In the data below, find every line that has the string "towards", and copy it.
══ RECORDS SUPPLIED
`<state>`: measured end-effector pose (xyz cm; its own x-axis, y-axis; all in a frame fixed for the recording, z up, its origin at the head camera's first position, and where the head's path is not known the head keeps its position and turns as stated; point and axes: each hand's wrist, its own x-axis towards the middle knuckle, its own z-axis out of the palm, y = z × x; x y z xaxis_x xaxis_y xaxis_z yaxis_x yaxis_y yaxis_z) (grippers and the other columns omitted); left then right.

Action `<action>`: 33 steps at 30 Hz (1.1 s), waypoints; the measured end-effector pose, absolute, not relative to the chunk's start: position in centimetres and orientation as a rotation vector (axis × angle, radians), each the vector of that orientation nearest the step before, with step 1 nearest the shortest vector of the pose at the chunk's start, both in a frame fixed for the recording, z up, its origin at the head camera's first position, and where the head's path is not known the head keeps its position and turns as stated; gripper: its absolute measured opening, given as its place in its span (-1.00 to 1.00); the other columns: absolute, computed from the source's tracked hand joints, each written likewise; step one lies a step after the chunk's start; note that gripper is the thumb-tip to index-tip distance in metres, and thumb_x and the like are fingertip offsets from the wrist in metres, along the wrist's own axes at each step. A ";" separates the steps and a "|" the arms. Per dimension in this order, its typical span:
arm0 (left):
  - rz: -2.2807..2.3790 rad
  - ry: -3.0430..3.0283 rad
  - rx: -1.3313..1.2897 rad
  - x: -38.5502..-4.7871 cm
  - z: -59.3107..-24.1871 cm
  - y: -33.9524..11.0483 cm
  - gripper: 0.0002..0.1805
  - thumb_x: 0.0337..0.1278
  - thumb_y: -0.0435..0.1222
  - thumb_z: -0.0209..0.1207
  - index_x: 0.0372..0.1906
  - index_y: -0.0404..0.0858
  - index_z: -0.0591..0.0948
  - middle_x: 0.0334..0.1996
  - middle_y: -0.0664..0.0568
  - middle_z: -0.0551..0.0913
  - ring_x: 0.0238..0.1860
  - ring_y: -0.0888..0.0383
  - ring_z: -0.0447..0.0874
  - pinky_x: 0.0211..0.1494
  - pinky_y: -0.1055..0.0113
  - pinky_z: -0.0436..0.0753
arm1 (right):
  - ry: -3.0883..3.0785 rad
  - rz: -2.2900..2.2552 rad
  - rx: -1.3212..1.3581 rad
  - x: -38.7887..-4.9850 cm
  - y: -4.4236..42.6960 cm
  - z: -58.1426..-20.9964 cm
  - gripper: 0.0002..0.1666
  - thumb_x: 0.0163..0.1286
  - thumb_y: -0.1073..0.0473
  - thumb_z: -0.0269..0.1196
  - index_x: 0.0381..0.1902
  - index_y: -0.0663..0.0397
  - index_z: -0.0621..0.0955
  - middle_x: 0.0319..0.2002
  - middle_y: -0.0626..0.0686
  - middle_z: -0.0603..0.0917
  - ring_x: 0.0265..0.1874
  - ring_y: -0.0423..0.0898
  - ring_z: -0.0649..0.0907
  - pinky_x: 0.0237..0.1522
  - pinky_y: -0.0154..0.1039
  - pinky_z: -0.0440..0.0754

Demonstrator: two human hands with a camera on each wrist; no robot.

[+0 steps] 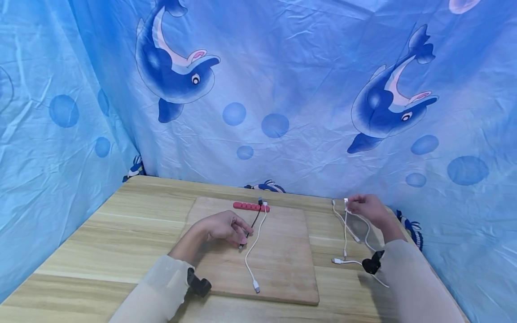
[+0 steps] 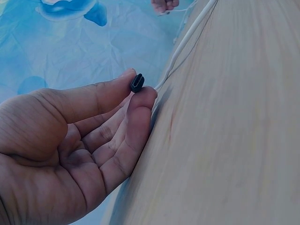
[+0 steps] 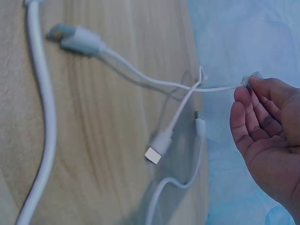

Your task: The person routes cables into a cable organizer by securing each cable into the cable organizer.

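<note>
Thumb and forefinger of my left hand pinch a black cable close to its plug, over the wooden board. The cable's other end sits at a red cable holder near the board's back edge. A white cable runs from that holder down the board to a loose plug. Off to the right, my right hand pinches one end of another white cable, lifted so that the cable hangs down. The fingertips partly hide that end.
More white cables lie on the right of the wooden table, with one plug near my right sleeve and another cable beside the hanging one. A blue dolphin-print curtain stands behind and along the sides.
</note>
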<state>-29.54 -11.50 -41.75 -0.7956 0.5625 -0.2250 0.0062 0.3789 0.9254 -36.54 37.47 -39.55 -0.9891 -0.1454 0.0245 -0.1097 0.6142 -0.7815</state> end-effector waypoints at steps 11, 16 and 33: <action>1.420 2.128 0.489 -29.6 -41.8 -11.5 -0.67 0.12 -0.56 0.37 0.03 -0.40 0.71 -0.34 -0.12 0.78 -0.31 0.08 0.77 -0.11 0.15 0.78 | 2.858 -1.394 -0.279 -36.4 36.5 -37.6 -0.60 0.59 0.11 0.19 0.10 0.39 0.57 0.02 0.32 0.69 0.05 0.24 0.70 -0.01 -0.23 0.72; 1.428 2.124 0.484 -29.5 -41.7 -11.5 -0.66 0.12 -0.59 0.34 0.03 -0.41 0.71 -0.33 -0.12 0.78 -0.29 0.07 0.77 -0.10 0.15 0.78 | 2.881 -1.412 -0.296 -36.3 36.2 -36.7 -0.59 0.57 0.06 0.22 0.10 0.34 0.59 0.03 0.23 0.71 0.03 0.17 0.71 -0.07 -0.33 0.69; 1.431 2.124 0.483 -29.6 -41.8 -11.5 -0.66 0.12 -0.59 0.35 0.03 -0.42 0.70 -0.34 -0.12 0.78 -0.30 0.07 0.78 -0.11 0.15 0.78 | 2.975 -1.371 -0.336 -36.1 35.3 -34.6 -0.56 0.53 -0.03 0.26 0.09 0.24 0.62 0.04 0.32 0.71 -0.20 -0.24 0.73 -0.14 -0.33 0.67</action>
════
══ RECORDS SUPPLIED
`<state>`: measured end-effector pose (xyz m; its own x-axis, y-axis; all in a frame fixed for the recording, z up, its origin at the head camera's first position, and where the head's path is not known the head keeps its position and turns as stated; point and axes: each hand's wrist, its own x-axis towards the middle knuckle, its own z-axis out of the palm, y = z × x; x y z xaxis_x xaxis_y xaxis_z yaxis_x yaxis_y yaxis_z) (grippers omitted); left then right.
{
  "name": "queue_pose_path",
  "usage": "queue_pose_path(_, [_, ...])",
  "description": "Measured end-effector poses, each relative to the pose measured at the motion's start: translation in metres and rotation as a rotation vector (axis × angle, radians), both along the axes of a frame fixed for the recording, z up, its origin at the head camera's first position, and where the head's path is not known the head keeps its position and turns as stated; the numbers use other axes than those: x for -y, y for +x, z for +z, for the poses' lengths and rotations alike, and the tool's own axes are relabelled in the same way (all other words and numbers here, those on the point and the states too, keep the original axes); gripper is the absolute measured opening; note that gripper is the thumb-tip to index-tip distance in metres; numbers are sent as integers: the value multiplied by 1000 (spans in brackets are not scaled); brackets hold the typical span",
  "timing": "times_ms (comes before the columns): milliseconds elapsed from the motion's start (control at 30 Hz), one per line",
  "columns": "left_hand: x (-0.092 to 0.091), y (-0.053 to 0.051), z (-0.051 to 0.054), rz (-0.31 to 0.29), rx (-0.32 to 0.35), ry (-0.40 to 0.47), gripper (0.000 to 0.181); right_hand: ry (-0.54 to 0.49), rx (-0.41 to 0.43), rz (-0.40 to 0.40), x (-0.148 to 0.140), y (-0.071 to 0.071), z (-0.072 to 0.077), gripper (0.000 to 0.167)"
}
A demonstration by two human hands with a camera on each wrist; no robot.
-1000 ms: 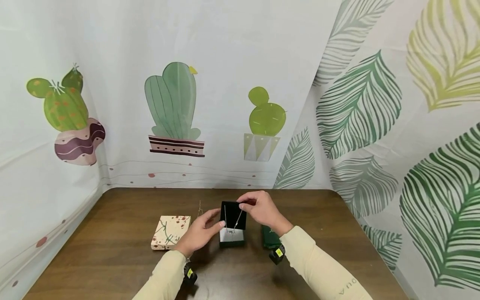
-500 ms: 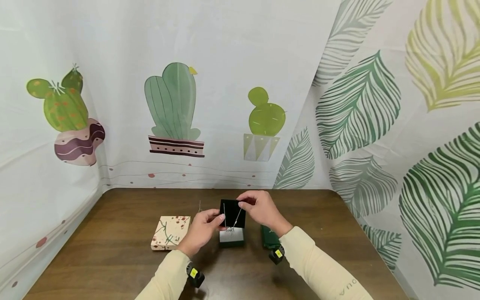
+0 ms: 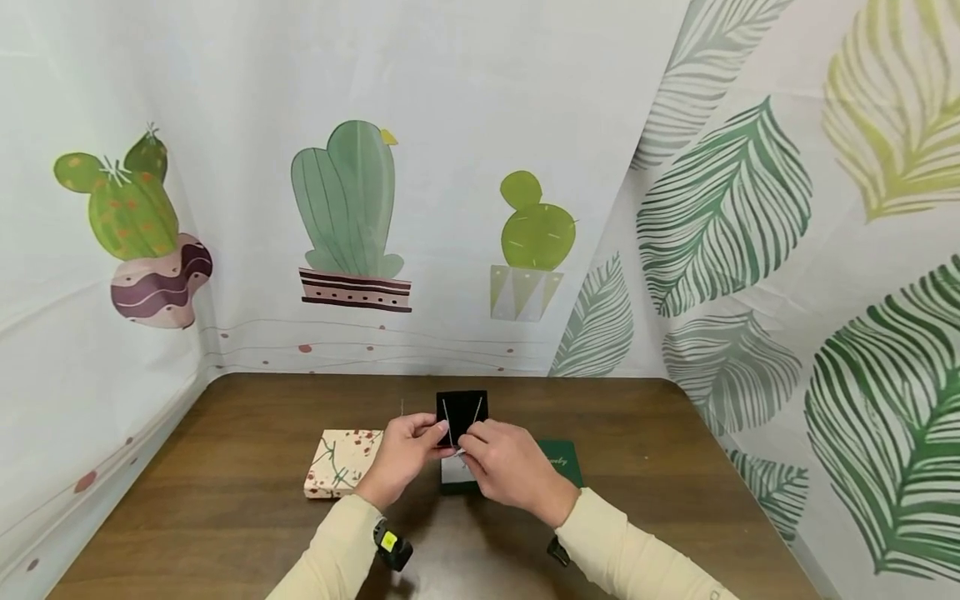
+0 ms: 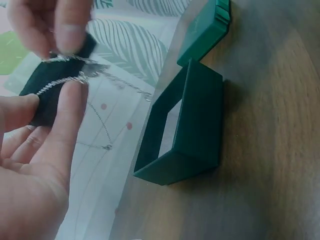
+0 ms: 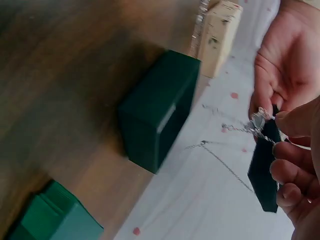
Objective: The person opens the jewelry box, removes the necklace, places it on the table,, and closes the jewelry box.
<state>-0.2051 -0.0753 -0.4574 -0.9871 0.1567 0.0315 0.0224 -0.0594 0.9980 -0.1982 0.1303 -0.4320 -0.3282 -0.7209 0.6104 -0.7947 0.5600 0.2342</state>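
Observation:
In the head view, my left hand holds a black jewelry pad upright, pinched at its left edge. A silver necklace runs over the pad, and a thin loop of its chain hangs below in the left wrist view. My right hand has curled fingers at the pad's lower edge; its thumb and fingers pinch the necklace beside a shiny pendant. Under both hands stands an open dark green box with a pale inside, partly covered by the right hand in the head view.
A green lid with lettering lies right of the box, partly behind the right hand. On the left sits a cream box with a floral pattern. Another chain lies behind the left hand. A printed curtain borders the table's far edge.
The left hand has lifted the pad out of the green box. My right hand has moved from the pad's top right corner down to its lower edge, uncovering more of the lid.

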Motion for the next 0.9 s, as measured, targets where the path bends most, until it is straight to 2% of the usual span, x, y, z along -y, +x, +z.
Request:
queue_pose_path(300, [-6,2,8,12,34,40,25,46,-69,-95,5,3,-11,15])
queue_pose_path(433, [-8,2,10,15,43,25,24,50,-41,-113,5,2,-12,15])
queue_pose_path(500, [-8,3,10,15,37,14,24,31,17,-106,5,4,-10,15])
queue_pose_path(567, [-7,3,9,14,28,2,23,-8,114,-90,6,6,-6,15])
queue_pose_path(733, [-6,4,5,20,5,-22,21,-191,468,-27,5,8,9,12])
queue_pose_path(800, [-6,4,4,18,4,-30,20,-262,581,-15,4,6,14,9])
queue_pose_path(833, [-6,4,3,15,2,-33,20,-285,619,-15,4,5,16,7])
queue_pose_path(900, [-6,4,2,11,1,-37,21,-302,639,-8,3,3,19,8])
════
WRITTEN SOLUTION:
`<state>`: measured end-effector pose (xyz cm; its own x-axis, y-axis; all in a frame fixed for the recording, z up, its origin at the head camera's first position, and where the head's path is not known the head keeps its position and turns as stated; point and axes: each hand's wrist, its own x-axis towards the middle knuckle, its own z-axis out of the palm, y = z × x; x y z xaxis_x xaxis_y xaxis_z yaxis_x yaxis_y yaxis_z) (grippers and the other columns omitted); left then right.
`<state>`: measured end-effector pose (xyz m; its own x-axis, y-axis; all in a frame fixed for the recording, z up, its origin at the head camera's first position, and where the head's path is not known the head keeps its position and turns as stated; point and axes: each hand's wrist, its own x-axis towards the middle knuckle, its own z-axis out of the palm, y = z × x; x y z xaxis_x xaxis_y xaxis_z yaxis_x yaxis_y yaxis_z) (grippers omitted); left then right.

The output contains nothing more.